● **Task**: In the entries that follow, find each line with the word "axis" and copy it.

Items listed in a dataset:
• • • • • • •

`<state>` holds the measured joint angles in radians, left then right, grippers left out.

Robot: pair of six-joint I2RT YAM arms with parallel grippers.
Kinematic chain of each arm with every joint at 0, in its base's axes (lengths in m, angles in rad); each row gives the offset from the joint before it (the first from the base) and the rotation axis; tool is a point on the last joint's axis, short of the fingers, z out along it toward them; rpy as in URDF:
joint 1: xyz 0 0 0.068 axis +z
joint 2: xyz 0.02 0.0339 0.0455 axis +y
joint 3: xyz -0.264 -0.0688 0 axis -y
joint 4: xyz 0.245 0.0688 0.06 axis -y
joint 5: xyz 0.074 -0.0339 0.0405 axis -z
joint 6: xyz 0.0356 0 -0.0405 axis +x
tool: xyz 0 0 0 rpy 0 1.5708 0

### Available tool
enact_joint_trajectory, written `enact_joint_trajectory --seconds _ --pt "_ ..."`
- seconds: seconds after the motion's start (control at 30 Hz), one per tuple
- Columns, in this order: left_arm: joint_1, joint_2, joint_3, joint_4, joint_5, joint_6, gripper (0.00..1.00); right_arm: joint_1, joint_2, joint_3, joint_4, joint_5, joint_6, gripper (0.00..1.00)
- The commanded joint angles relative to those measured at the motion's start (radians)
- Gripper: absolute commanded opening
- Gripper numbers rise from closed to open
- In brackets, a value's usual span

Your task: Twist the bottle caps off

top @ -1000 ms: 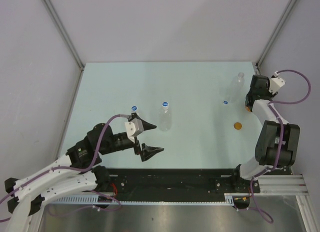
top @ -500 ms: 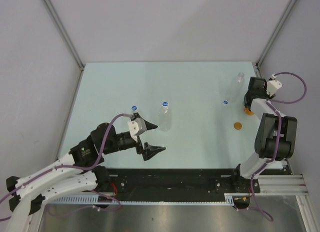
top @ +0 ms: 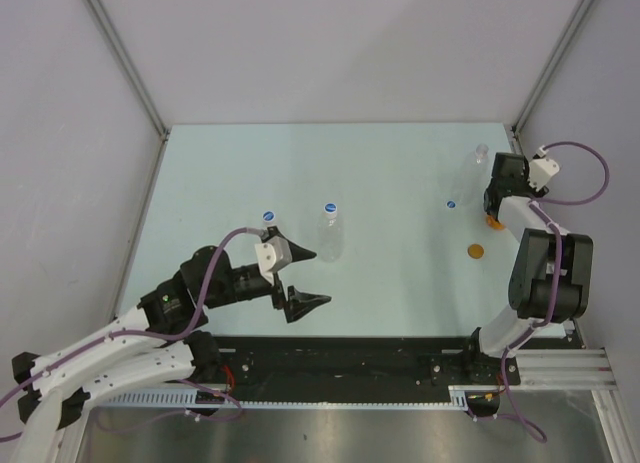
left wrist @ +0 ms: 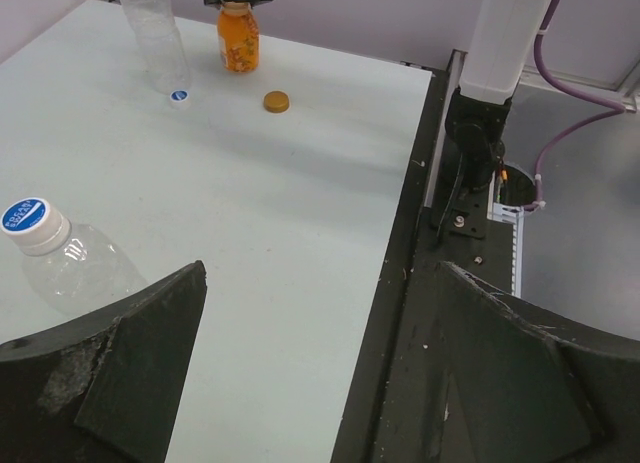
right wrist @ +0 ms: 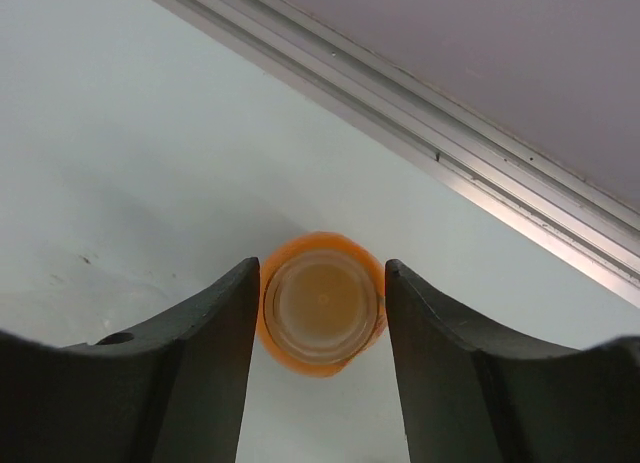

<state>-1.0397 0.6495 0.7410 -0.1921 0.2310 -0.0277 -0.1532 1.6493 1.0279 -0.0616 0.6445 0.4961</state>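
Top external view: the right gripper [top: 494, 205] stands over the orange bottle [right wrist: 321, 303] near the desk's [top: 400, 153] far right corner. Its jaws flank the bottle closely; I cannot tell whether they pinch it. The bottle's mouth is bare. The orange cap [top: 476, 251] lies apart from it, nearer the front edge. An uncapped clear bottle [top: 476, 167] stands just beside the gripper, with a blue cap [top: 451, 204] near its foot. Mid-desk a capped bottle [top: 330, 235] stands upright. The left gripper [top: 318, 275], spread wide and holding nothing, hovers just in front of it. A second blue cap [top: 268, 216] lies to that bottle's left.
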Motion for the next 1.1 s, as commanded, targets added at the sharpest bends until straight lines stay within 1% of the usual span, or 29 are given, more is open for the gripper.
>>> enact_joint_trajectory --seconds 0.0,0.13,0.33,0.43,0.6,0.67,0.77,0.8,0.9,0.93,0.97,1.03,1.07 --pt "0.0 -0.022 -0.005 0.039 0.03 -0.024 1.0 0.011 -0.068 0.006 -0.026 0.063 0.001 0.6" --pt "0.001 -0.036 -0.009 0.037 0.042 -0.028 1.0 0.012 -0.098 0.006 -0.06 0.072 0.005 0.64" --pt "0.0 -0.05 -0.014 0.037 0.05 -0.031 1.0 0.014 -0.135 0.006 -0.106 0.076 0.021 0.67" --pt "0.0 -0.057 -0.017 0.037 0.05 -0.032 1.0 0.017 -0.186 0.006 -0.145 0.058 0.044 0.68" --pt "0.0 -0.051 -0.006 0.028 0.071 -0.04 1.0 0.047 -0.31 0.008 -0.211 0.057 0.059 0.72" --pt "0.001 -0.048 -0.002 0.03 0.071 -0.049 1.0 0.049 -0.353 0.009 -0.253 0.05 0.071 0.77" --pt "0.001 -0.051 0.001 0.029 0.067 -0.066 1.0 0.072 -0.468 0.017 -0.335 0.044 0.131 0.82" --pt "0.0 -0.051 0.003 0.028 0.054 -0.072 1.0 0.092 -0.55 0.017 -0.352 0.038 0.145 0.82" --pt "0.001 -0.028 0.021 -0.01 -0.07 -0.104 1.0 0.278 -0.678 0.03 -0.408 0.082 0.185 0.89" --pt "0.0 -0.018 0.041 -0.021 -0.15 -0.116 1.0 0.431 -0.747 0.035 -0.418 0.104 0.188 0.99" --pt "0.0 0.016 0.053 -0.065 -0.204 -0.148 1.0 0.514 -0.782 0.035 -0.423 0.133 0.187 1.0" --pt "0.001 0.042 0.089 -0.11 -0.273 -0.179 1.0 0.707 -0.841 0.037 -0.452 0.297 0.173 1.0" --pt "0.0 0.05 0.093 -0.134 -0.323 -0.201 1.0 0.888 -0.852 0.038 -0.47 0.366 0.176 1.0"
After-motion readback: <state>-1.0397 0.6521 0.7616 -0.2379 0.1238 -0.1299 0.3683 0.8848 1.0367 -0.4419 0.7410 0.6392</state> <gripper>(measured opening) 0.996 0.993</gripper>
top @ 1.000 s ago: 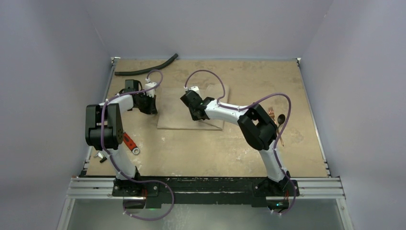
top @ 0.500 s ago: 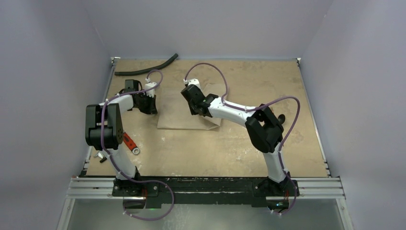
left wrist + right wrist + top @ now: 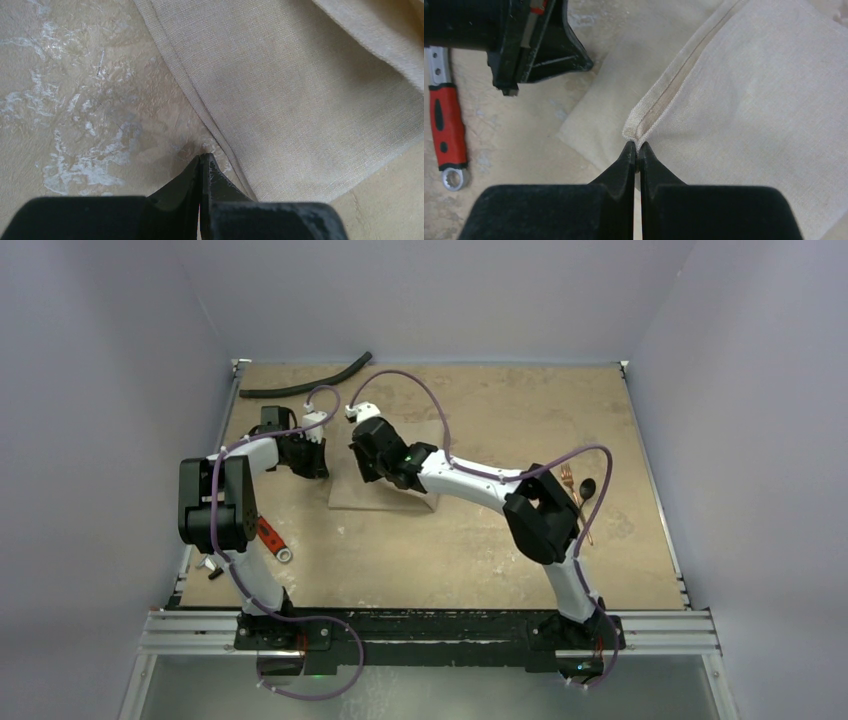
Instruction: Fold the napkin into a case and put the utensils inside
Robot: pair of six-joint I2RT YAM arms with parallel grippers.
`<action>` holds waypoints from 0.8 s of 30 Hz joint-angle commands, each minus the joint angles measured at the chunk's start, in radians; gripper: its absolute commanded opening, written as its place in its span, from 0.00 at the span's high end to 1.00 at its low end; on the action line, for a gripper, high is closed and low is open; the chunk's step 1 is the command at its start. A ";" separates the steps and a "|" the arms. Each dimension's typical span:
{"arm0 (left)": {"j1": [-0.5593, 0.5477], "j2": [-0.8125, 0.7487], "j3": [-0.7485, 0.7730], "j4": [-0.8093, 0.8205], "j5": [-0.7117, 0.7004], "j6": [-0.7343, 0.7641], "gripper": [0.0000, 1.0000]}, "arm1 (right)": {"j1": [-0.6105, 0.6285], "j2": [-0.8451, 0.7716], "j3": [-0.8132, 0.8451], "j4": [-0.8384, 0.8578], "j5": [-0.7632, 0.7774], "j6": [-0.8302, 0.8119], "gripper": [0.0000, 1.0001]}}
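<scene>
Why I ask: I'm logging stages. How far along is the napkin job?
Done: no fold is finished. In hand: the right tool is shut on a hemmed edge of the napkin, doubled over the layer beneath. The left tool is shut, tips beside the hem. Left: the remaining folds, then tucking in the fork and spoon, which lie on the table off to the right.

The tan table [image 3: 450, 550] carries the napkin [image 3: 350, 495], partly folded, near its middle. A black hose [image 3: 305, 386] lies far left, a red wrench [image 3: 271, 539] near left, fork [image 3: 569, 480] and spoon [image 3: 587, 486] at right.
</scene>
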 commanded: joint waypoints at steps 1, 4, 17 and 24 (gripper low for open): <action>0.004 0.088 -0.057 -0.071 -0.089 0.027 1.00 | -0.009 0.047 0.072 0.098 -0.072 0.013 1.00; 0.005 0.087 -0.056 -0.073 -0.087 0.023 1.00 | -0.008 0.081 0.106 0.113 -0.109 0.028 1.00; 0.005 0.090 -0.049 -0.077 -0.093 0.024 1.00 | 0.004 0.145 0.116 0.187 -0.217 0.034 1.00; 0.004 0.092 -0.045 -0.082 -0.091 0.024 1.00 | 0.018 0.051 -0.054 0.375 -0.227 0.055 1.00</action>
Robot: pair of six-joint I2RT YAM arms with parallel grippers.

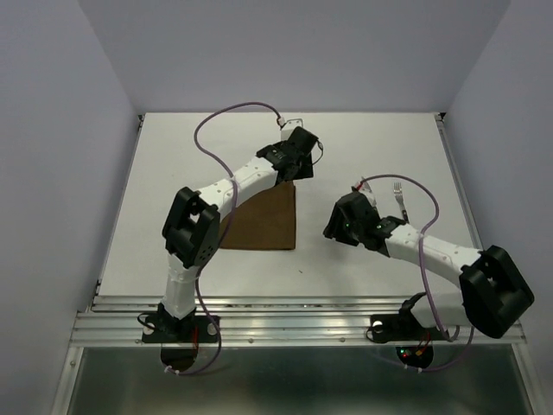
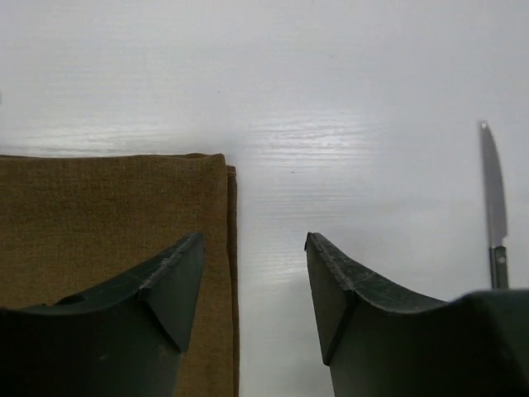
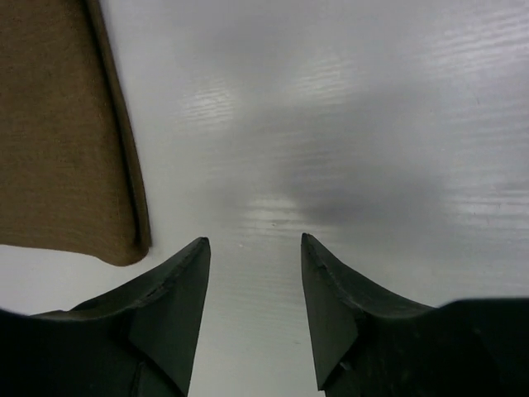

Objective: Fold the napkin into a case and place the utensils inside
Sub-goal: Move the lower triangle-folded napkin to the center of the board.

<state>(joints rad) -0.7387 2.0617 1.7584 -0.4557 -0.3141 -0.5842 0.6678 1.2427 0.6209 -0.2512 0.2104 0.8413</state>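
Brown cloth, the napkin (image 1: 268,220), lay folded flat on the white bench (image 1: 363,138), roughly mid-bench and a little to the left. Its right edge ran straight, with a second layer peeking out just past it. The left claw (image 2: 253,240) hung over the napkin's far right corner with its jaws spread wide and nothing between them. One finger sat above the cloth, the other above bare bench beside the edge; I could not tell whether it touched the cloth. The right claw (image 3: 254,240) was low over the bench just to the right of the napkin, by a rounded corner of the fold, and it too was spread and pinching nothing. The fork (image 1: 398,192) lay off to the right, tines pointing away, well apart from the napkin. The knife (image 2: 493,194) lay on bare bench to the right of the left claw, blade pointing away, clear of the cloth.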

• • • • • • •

● **Written response**:
Kinematic chain of each arm with every joint at 0, in its base's axes (lengths in m, angles in rad); each row gives the offset from the joint before it (the first from the base) and the rotation axis; tool is a point on the last joint's axis, short of the fingers, z out along it toward them; rpy as in URDF:
joint 1: xyz 0 0 0.068 axis +z
joint 2: xyz 0.02 0.0339 0.0455 axis +y
joint 3: xyz -0.264 -0.0688 0 axis -y
joint 4: xyz 0.245 0.0688 0.06 axis -y
joint 5: xyz 0.074 -0.0339 0.0405 axis -z
joint 6: xyz 0.0356 0 -0.0405 axis +x

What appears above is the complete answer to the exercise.